_Your instructions_:
Once the line with "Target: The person" is found in the entries below, repeat it and each following line exactly, up to and including the line with "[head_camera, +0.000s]". Add no other lines.

(Dataset excerpts)

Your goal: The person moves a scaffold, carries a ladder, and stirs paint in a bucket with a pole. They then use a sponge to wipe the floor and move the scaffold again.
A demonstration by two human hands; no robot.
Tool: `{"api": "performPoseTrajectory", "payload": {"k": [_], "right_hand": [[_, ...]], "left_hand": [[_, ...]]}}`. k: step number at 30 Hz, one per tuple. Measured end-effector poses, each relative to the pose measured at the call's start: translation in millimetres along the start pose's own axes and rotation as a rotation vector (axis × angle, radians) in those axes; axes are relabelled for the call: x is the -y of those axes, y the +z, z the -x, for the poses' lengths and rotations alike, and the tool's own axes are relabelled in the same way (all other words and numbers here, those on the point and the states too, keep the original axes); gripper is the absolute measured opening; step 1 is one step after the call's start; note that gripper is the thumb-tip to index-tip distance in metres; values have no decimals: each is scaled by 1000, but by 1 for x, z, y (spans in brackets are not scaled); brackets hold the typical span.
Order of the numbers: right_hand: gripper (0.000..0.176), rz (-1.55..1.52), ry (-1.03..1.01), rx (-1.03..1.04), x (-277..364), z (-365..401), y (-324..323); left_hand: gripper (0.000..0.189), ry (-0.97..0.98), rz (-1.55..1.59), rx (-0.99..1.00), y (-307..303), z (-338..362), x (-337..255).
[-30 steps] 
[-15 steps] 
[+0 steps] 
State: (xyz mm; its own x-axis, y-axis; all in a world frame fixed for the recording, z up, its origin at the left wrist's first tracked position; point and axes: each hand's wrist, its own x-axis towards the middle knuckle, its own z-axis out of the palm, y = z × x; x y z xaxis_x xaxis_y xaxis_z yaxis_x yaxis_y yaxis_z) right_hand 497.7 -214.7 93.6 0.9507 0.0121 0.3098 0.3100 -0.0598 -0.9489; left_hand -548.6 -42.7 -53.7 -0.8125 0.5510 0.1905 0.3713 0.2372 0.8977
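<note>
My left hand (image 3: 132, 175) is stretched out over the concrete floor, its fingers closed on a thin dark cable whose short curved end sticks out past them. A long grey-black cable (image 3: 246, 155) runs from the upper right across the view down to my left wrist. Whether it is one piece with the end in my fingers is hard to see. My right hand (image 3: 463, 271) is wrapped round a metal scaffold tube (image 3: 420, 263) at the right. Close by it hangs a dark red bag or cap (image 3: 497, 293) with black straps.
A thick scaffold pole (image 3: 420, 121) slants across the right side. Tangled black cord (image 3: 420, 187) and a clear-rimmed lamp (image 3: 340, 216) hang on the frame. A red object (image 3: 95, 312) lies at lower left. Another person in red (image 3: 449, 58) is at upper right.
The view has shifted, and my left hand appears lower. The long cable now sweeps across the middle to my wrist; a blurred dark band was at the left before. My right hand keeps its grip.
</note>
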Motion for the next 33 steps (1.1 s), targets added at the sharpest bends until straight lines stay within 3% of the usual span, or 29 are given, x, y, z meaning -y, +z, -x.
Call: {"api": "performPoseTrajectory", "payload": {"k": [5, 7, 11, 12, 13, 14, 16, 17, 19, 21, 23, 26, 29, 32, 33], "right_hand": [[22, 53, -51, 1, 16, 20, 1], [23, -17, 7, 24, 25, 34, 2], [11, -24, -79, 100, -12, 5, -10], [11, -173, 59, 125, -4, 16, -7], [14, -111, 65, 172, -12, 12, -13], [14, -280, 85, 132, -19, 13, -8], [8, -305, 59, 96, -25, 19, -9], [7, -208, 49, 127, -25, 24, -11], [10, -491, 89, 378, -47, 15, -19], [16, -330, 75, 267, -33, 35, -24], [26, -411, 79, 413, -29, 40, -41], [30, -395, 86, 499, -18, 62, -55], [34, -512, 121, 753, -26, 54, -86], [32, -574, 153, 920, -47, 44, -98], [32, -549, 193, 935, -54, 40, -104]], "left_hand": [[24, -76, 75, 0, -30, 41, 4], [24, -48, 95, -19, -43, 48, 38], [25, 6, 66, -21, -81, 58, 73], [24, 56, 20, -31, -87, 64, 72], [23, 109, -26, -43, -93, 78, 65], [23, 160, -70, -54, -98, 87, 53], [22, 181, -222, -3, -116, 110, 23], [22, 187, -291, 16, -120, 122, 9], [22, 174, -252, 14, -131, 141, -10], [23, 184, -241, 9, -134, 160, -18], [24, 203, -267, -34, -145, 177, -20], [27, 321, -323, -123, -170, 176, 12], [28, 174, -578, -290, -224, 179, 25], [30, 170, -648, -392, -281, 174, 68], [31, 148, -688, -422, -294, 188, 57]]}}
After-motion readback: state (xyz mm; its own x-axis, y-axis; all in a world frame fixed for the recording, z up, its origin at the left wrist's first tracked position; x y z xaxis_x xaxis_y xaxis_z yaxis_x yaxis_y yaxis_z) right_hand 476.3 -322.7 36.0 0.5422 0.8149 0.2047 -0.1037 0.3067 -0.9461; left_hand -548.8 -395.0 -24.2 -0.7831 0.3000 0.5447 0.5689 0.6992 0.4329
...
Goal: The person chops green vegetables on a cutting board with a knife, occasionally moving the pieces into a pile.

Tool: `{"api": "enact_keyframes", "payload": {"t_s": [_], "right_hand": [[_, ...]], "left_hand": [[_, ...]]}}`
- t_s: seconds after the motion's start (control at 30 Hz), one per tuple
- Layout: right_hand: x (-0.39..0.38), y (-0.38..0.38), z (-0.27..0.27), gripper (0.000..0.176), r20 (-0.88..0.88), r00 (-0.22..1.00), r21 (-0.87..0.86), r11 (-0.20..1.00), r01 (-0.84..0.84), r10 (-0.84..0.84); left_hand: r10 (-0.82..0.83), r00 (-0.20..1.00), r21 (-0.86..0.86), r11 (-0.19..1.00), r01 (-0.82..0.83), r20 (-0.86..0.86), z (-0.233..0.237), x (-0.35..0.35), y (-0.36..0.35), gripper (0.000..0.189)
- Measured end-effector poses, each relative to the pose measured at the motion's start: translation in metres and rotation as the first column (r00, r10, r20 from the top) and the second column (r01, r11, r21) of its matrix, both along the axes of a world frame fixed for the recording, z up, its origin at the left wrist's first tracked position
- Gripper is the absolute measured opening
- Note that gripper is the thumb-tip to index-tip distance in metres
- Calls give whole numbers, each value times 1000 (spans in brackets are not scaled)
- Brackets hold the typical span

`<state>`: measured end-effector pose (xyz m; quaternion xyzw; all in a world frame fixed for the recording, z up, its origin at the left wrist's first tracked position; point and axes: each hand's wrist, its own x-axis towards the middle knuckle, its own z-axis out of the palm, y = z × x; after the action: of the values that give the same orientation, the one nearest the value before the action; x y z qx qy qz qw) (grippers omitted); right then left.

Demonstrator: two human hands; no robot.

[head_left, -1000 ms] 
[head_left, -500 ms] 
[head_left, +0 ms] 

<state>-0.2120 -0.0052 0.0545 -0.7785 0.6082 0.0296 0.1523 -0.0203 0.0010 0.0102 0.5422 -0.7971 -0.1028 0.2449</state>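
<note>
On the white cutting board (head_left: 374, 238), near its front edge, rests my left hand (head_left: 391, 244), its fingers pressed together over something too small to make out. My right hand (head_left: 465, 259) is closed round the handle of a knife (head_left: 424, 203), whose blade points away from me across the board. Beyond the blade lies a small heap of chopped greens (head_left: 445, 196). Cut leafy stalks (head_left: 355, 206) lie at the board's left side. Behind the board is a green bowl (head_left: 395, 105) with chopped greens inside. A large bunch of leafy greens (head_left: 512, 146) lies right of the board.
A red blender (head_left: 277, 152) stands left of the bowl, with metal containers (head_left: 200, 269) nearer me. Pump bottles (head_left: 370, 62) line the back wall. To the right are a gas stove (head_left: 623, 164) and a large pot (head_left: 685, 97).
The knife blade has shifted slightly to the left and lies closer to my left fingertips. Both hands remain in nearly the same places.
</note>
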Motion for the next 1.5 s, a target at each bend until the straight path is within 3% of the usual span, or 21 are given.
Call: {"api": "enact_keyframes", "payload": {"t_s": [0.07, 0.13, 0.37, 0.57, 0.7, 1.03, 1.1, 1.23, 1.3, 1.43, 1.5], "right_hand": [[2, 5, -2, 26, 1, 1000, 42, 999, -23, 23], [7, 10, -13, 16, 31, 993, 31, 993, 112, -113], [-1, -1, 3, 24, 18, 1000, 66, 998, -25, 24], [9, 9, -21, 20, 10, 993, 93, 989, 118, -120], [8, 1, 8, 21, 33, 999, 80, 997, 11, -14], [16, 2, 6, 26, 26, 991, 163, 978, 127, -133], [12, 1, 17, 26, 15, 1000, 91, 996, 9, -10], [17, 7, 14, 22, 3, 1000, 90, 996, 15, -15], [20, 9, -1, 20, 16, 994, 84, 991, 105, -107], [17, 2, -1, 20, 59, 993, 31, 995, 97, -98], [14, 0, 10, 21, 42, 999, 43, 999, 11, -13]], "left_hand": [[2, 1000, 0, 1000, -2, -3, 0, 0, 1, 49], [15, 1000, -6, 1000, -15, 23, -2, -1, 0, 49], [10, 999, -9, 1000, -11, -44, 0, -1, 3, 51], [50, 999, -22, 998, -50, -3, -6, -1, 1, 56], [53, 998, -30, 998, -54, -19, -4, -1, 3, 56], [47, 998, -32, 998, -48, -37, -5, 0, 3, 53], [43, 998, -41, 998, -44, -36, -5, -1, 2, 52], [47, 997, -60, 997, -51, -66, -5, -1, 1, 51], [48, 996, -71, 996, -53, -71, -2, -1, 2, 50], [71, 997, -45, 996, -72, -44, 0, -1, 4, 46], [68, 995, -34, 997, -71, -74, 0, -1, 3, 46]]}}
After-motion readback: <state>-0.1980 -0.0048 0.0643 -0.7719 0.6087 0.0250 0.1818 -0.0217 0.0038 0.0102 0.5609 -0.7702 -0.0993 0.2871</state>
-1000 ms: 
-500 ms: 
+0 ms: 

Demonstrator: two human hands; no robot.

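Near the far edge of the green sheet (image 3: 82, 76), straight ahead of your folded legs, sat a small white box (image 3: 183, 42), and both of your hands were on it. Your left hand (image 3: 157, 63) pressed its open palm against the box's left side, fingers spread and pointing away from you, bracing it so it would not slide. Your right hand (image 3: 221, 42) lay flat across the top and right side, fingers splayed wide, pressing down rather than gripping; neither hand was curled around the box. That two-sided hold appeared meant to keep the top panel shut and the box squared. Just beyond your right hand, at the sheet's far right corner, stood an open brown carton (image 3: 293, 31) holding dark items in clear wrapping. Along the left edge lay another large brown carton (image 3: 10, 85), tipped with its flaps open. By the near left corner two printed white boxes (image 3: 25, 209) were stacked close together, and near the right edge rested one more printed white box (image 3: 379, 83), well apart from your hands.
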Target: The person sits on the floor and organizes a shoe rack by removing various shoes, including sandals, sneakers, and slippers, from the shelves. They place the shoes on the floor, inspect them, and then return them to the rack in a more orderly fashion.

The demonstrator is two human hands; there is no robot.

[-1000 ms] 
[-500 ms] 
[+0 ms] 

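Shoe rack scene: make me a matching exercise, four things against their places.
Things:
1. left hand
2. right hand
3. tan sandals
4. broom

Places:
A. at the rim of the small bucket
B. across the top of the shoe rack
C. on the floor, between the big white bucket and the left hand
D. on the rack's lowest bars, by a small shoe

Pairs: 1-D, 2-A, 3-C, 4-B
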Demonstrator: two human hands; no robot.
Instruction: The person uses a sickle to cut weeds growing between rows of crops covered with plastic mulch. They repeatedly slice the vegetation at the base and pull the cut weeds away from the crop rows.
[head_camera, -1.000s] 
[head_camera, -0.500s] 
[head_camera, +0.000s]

_Solution below_:
Target: The person sits on the floor and organizes a shoe rack by removing various shoes, including sandals, sneakers, and slippers, from the shelves. They place the shoes on the floor, inspect them, and then return them to the rack in a more orderly fashion.

The demonstrator is two human hands; there is no robot.

[-1000 ms] 
[-500 ms] 
[+0 ms] 

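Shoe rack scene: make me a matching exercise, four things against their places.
Things:
1. left hand
2. right hand
3. tan sandals
4. broom

Places:
A. at the rim of the small bucket
B. across the top of the shoe rack
C. on the floor, between the big white bucket and the left hand
D. on the rack's lowest bars, by a small shoe

Pairs: 1-D, 2-A, 3-C, 4-B
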Demonstrator: two human hands; no robot.
Instruction: The person uses a sickle to cut weeds growing between rows of crops covered with plastic mulch. They repeatedly slice the vegetation at the base and pull the cut weeds away from the crop rows.
[head_camera, -1.000s] 
[head_camera, -0.500s] 
[head_camera, +0.000s]

There is no more to the exercise.